### [Problem requirements]
I would like the listing below retyped exactly, line by line.

### [Dataset extract]

━━━━

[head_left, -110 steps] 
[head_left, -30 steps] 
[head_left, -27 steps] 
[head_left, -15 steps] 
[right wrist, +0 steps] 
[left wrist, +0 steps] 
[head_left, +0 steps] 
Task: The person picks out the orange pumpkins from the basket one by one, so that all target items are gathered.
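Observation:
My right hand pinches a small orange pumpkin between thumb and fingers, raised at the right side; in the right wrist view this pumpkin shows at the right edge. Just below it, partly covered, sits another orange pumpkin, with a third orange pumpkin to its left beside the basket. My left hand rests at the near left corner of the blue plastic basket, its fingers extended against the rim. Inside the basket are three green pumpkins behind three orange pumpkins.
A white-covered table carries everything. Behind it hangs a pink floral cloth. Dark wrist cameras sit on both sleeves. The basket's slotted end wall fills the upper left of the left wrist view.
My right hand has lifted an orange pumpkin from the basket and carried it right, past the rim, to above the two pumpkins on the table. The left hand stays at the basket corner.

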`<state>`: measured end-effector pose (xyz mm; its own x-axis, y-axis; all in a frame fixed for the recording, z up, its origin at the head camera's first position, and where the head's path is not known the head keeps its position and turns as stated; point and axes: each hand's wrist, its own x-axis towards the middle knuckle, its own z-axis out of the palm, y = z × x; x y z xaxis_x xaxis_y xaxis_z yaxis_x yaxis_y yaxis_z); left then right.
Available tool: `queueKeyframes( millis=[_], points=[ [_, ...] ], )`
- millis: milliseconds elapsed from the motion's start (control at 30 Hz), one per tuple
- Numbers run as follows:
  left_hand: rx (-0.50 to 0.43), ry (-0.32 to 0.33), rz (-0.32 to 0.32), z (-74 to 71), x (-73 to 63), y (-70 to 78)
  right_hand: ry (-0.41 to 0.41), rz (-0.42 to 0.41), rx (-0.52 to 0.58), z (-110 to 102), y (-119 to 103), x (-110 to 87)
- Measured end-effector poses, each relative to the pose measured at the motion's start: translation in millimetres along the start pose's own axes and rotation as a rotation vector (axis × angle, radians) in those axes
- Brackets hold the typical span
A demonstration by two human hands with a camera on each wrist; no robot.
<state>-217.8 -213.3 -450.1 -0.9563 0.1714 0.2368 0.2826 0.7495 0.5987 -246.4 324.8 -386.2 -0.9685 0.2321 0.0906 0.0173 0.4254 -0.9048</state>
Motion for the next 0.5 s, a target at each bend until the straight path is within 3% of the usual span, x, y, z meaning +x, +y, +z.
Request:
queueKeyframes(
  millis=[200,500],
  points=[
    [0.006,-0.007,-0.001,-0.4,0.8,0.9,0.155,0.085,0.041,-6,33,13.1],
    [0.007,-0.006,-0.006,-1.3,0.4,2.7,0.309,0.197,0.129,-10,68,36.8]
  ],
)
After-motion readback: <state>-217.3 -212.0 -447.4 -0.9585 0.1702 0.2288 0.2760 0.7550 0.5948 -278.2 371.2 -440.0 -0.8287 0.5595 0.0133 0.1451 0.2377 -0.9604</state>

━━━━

### [Answer to this task]
[head_left, -110 steps] 
[head_left, -30 steps] 
[head_left, -27 steps] 
[head_left, -15 steps] 
[right wrist, +0 steps] 
[left wrist, +0 steps] 
[head_left, +0 steps] 
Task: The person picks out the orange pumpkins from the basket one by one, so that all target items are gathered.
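Observation:
My right hand pinches a small orange pumpkin between thumb and fingers, raised at the right side; in the right wrist view this pumpkin shows at the right edge. Just below it, partly covered, sits another orange pumpkin, with a third orange pumpkin to its left beside the basket. My left hand rests at the near left corner of the blue plastic basket, its fingers extended against the rim. Inside the basket are three green pumpkins behind three orange pumpkins.
A white-covered table carries everything. Behind it hangs a pink floral cloth. Dark wrist cameras sit on both sleeves. The basket's slotted end wall fills the upper left of the left wrist view.
My right hand has lifted an orange pumpkin from the basket and carried it right, past the rim, to above the two pumpkins on the table. The left hand stays at the basket corner.
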
`<state>`: measured end-effector pose (xyz mm; its own x-axis, y-axis; all in a frame fixed for the recording, z up, its origin at the head camera's first position, and where the head's path is not known the head keeps its position and turns as stated; point and axes: each hand's wrist, its own x-axis towards the middle knuckle, its own z-axis out of the palm, y = z × x; x y z xaxis_x xaxis_y xaxis_z yaxis_x yaxis_y yaxis_z); left then right.
Available tool: `queueKeyframes( millis=[_], points=[ [_, ...] ], )`
- millis: milliseconds elapsed from the motion's start (control at 30 Hz), one per tuple
- Numbers run as follows:
  left_hand: rx (-0.50 to 0.43), ry (-0.32 to 0.33), rz (-0.32 to 0.32), z (-74 to 71), x (-73 to 63), y (-70 to 78)
  right_hand: ry (-0.41 to 0.41), rz (-0.42 to 0.41), rx (-0.52 to 0.58), z (-110 to 102), y (-119 to 103), x (-110 to 87)
- Measured end-effector poses, each relative to the pose measured at the motion's start: translation in millimetres along the start pose's own axes and rotation as a rotation vector (axis × angle, radians) in those axes
- Brackets hold the typical span
A demonstration by two human hands with a camera on each wrist; no robot.
<state>-217.8 -213.3 -450.1 -0.9563 0.1714 0.2368 0.2826 0.7495 0.5987 -246.4 324.8 -386.2 -0.9685 0.2321 0.0906 0.0173 0.4254 -0.9048</state>
Motion for the next 0.5 s, a target at each bend until the straight path is within 3% of the usual span, x, y, z meaning +x, +y, +z.
Request:
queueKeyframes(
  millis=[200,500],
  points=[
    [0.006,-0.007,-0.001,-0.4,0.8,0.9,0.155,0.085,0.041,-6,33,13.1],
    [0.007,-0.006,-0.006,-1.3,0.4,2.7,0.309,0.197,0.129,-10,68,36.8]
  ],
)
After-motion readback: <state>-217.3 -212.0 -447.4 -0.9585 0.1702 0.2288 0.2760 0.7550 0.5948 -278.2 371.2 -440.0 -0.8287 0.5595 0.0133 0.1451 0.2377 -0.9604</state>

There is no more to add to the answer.